TASK TO CARRY OUT: Both the line containing "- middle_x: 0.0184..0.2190" and the line containing "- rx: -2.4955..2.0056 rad" belong to the span. Output exactly that span from the listing below, and nothing outside it.

SOURCE DATA:
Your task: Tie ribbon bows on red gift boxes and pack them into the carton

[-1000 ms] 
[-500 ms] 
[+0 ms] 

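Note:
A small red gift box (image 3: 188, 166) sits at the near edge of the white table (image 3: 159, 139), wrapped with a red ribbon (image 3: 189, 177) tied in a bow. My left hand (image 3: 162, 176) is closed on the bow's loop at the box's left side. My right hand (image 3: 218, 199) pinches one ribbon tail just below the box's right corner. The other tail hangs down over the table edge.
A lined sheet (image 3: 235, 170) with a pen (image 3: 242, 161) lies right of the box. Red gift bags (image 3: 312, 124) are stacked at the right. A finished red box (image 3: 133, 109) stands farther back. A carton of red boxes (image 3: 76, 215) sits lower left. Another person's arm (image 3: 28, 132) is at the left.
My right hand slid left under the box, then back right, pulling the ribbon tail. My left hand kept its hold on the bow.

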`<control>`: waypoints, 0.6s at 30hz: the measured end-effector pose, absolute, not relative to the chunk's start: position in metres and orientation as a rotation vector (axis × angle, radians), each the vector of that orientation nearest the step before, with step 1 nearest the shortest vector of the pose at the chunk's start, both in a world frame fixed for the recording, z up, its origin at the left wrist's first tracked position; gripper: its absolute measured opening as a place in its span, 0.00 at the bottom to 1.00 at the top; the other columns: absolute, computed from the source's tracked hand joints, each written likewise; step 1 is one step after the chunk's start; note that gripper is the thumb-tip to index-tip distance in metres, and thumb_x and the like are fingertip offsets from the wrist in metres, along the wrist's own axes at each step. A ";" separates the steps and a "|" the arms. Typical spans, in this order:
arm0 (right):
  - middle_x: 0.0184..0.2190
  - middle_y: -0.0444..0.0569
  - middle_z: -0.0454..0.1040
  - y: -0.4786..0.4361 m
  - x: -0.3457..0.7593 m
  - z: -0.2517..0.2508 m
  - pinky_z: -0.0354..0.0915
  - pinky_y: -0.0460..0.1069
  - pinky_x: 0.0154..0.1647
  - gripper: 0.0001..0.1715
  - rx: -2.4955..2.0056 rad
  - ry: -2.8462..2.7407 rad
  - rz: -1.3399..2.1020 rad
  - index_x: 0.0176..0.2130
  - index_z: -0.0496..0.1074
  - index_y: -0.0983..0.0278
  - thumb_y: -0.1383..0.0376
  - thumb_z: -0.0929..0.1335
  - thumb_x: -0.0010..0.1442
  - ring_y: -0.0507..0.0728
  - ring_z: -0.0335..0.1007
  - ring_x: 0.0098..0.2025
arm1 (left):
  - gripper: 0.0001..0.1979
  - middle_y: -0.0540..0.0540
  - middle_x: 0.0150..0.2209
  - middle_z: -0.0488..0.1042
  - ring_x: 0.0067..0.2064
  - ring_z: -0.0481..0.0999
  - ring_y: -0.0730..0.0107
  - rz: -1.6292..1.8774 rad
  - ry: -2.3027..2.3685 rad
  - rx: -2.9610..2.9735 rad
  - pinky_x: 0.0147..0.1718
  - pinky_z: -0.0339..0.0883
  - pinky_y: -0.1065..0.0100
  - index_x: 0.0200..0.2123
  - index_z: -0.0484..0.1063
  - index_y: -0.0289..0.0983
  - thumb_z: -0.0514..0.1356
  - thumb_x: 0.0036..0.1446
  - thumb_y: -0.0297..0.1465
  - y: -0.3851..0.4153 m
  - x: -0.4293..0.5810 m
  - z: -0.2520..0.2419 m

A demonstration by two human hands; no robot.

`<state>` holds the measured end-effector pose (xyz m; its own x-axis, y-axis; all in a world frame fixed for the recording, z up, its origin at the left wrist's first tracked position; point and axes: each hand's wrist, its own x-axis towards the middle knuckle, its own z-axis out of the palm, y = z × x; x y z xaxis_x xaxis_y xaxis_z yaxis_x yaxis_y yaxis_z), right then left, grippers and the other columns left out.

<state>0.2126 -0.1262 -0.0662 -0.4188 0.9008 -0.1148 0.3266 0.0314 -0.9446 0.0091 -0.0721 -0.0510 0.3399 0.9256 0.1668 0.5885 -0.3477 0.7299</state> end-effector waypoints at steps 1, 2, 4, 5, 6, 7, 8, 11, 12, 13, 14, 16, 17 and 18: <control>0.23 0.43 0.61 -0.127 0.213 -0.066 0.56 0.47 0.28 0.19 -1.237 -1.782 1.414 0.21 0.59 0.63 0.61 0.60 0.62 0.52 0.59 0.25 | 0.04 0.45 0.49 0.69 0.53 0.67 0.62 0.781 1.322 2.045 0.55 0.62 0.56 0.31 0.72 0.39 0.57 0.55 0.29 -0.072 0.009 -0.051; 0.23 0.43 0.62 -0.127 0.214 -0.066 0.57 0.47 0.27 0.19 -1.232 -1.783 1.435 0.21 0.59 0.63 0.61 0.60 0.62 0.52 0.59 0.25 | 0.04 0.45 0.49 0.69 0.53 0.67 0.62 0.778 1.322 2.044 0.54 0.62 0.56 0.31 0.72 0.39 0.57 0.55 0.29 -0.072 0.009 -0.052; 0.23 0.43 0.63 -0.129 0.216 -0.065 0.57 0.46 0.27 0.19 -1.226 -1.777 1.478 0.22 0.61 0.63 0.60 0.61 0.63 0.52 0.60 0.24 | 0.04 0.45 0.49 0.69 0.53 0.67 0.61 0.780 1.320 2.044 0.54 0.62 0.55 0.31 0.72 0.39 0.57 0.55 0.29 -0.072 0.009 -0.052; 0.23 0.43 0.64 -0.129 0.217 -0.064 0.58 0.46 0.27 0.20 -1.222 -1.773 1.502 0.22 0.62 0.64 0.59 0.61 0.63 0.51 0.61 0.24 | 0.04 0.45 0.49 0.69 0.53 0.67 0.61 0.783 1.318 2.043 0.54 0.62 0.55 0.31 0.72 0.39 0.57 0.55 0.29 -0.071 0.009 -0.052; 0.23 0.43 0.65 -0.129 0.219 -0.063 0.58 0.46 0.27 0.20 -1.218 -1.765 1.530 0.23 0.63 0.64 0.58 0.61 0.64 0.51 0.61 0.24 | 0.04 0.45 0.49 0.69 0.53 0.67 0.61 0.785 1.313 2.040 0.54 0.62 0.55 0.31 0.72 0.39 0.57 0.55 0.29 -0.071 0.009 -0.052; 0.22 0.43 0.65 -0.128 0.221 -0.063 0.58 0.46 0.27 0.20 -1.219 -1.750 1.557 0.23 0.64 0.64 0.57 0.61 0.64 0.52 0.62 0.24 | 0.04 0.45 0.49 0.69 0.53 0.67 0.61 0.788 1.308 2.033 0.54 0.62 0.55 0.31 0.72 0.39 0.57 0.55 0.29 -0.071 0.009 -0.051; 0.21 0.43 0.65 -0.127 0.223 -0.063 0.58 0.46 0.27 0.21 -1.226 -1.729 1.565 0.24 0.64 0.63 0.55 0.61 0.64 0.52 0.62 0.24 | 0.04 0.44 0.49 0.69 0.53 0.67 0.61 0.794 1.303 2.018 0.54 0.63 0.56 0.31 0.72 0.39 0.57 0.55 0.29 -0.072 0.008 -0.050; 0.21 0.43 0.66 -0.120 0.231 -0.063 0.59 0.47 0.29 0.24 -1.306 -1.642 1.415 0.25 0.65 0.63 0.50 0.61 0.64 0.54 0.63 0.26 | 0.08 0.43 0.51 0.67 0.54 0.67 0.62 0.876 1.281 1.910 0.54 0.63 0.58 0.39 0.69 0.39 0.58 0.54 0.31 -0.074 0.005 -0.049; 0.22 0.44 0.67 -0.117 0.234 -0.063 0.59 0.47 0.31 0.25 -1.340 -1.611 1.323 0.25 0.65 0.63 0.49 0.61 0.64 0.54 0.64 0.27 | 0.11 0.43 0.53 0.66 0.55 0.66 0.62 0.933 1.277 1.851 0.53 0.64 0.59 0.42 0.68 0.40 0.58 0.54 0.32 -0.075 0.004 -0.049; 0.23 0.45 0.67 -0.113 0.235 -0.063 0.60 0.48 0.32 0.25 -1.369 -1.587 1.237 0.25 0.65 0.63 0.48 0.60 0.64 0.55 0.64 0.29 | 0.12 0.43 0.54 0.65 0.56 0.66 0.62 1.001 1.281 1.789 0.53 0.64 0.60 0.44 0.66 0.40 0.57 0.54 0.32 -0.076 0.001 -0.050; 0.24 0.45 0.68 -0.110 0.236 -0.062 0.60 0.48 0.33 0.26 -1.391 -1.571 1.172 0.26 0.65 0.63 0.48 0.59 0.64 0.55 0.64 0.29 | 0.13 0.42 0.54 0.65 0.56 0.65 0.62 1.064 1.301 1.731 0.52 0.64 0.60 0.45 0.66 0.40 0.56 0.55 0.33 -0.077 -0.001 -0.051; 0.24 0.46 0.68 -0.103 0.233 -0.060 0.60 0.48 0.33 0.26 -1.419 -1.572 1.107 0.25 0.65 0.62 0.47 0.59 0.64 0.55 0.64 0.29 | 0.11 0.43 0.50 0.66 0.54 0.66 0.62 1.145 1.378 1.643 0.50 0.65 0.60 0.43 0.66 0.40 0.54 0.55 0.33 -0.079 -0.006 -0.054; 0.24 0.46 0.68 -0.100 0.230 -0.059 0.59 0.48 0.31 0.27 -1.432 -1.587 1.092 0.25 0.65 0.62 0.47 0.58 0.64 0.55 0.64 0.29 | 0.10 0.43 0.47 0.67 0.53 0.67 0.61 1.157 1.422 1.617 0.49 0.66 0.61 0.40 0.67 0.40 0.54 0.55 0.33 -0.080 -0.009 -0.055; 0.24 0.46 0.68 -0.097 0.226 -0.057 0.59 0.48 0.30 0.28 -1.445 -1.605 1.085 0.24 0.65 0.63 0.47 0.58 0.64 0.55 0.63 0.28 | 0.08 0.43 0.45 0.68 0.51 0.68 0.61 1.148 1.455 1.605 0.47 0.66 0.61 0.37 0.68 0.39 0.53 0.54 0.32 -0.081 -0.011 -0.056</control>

EXERCISE RESPONSE:
  - middle_x: 0.0184..0.2190
  - middle_y: -0.0444..0.0569
  - middle_z: -0.0454..0.1040
  - y: -0.4786..0.4361 m
  - x: -0.3457..0.7593 m
  - z: -0.2517..0.2508 m
  - pinky_z: -0.0354..0.0915
  - pinky_y: -0.0460..0.1069
  - pinky_x: 0.0154..0.1647
  - gripper: 0.0001..0.1715
  - rx: -2.4955..2.0056 rad

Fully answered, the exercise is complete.